A member of the Muslim Hui minority, Ma has a hearty laugh, a long, gray goatee and a simple white cap that marks his faith. His labor is revealed in his clothes: black trousers, black cloth shoes and a torn white shirt streaked with huma oil.

“My son doesn’t help in the oil-processing plant,” Ma said with a laugh, half-complaining and half-proud. “He’s afraid of getting dirty with the oil.”

Driving a tractor is a more prestigious job than pressing oil, and Ma seemed satisfied with his son’s upward mobility. Taking visitors on a tour of the eight-room family residence, the room for the son and his wife was clearly the showcase.
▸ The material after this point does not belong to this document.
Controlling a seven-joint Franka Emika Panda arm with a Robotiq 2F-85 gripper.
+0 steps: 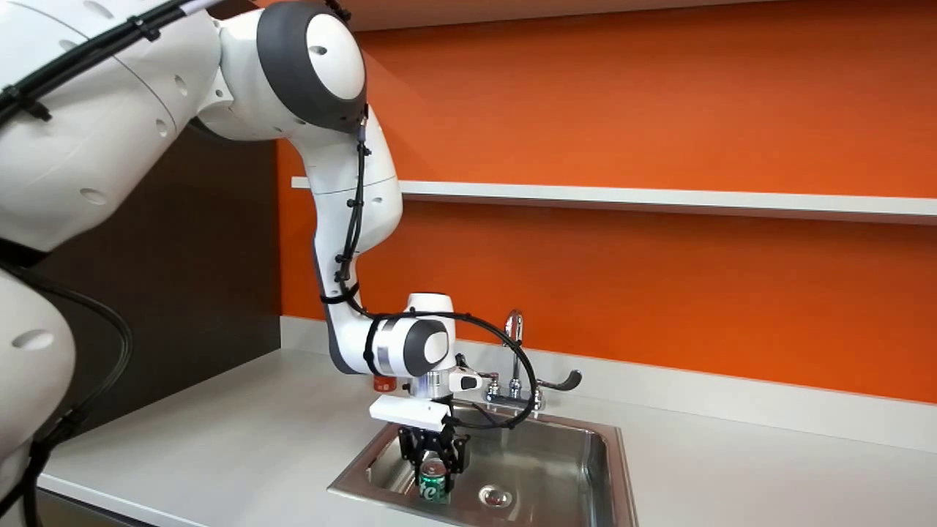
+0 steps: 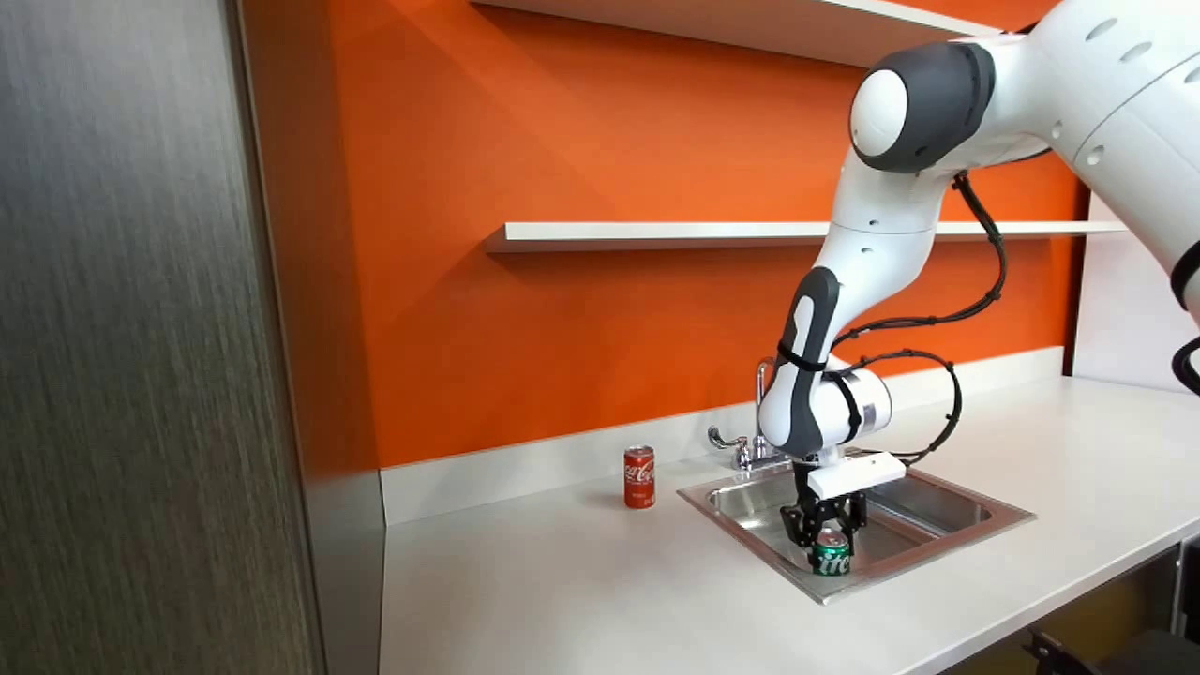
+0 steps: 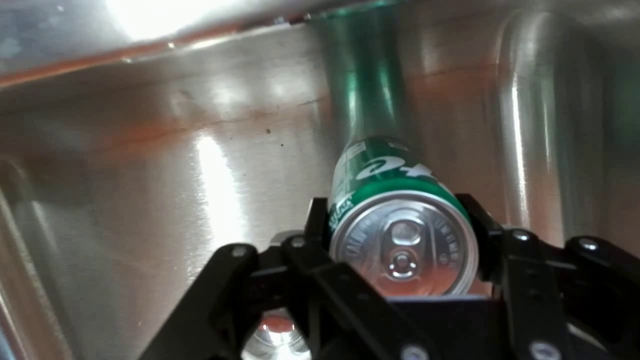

Clean and bright, the room sported not only the television and VCR, but also a radio and stereo tape deck and an electric clock.

Ma then led visitors to what he described as his wife’s room. It was also spotlessly clean, and had a wooden dresser, a sewing machine and an electric humidifier. Finally, he showed visitors his own room, noticeably darker, dirtier and furnished with only a bed and dresser.

A local government official along for the tour later offered his explanation for the family living arrangements. The rest of the family, he suggested, didn’t want Ma, with his oily clothes from the workshop, getting everything dirty in their rooms.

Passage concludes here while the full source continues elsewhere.